I haven't had a need to guide the installation to use some other
kernel, than its own internal default, however you might want
to try to get it to install a 486 or 586 kernel.

Then, latter, install an alternate kernel optimized for Athlon XP,
and select it manually during the boot.

> Having played around with numerous installation techniques (full/min,
> various partition configs/types) over the last 4 days I haven't made any
> progress.
>
> I even tried Red Hat 7.3 (Valhalla) and the same happened.
>
> I built the system last week.
> Here is an outline of my system:
>
> Motherboard:
> http://www.octek.com.hk/products/ATI/ati13xp-mse.htm
>
> CPU:
> AMD Athlon 1.6 XP
>
> RAM:
> 256MB 266 DDR one module (1 free)
>
> HD:
> Seagate 40MB
>
> CDROM:
> LG DVD Drive
>
> No PCI Cards mounted or AGP cards.
>
> Sound and Video is onboard, see http above for details.
...
> Can anyone offer me a little advice here? Is there any way to do it
> without having to recompile the kernel? (Not done this before relatively
> new to Linux, though I have plenty of time to burn :)
>
> D Scaife
> [email protected] (yahoo only sends html style mail which list sees
> as spam hence the reason this comes from elsewhere)

That is odd.. MSN also sends HTML as default, but can be
configured not to do so. Odd if Yahoo does not give
option to control that... At the bottom of "Compose"
page there is some "HTML" related control. Make sure that
one is off.

> p.s. Also played with the System.map and tried deleting all those lines
> beginning with isapnp... no luck... these are shots in the dark :)ut
> feeling is that given the error message the boot fails when looking for an
> ISApnp card... my motherboard is very new (see profile) and doesn't have an
> ISA slot.

The "Config" and "System.map" files relate to the kernel you are
using, and are produced during its compilation. Editing them
afterwards won't affect a thing -- except harm certain parts of
kernel error reporting support at klogd.

/Matti Aarnio

2002-09-22 10:43:59

by Willy Tarreau

[permalink] [raw]
Subject: Re: Kernel Issues

On Sun, Sep 22, 2002 at 09:42:21AM +0000, walairat kladmuk wrote:

a few questions :
- are you sure your CPU isn't overclocked (should be about 1.3 Ghz) ?
- are you sure your RAM doesn't have defects (try memtest) ?
- what are the kernel versions shipped with those distros ?
- perhaps your bios setup has ECC ram enabled or some other bad settings ?

> HD:
> Seagate 40MB

I suppose it's 40 GB instead.

> In my exploring of the installation via the rescue mode, I noticed the
> Config file in boot and was wondering how this is used?

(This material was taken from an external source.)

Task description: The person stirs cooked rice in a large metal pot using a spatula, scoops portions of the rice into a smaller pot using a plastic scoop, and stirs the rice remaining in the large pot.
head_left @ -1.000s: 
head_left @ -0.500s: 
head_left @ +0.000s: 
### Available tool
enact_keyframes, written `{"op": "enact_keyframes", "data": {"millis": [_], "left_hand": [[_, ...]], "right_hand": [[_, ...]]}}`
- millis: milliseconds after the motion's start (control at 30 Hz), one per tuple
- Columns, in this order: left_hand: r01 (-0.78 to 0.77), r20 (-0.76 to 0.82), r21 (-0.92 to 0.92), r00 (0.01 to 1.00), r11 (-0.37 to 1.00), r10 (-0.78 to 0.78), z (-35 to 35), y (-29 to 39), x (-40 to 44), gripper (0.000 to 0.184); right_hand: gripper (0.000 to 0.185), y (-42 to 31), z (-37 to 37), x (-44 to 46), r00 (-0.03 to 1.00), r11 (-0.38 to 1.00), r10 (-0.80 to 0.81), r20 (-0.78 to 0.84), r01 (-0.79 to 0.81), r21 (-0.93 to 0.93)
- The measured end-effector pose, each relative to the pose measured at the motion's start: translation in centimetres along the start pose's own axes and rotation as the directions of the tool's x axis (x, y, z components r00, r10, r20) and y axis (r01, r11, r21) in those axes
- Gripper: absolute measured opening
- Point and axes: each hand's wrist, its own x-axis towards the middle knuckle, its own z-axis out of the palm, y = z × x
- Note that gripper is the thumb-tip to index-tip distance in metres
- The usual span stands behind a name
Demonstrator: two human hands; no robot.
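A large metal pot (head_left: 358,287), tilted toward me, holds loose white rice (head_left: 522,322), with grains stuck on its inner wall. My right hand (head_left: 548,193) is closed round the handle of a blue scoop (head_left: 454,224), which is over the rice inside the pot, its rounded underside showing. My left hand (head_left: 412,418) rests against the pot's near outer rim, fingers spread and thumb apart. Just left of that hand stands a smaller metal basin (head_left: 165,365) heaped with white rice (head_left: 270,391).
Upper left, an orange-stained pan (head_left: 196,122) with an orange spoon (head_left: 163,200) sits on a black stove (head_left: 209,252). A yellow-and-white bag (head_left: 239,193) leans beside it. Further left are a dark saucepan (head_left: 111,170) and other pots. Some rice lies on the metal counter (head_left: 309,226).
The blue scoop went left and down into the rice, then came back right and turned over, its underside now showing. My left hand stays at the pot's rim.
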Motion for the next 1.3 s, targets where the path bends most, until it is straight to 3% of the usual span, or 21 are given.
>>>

it's used when you want to recompile your kernel. Copy it as
/usr/src/linux/.config, start "make oldconfig" to see if options have changed
between it and the kernel you try to compile, then "make menuconfig" and
disable unwanted options (perhaps machine check exception). Then
"make clean && make dep && make bzImage modules", and try to boot on the new
bzImage (arch/i386/boot/bzImage).

> The third party kernel modules that are asked for when installing might
> also be worth a try... advice here appreciated.

it seems as your kernel hangs very early, too early to even load a module.

> My gut feeling is that given the error message the boot fails when looking
> for an ISApnp card... my motherboard is very new
> (http://www.octek.com.hk/products/ATI/ati13xp-mse.htm) and doesn't have an
> ISA slot.

try passing "noisapnp" in this case. But you don't need ISA slots to have
onboard ISA chips anyway.

> D Scaife
> [email protected] (yahoo only sends html style mail which list sees
> as spam hence the reason this comes from elsewhere)

I also have a yahoo account without this problem because I've disabled
HTML mails.

> p.s. Also played with the System.map and tried deleting all those lines
> beginning with isapnp... no luck... these are shots in the dark :)ut

System.map is used by insmod, ksymoops and other tools which need to know
the address of certain kernel symbols. That's unrelated to your problem.
Your problem comes from the kernel image itself. At this stage, it cannot
read any file. BTW, have you tried with the kernel used by the install to boot ?

> feeling is that given the error message the boot fails when looking for an
> ISApnp card... my motherboard is very new (see profile) and doesn't have an
> ISA slot.

Your motherboard isn't unique ; these days, it's very hard to find a
motherboard providing at least one ISA slot.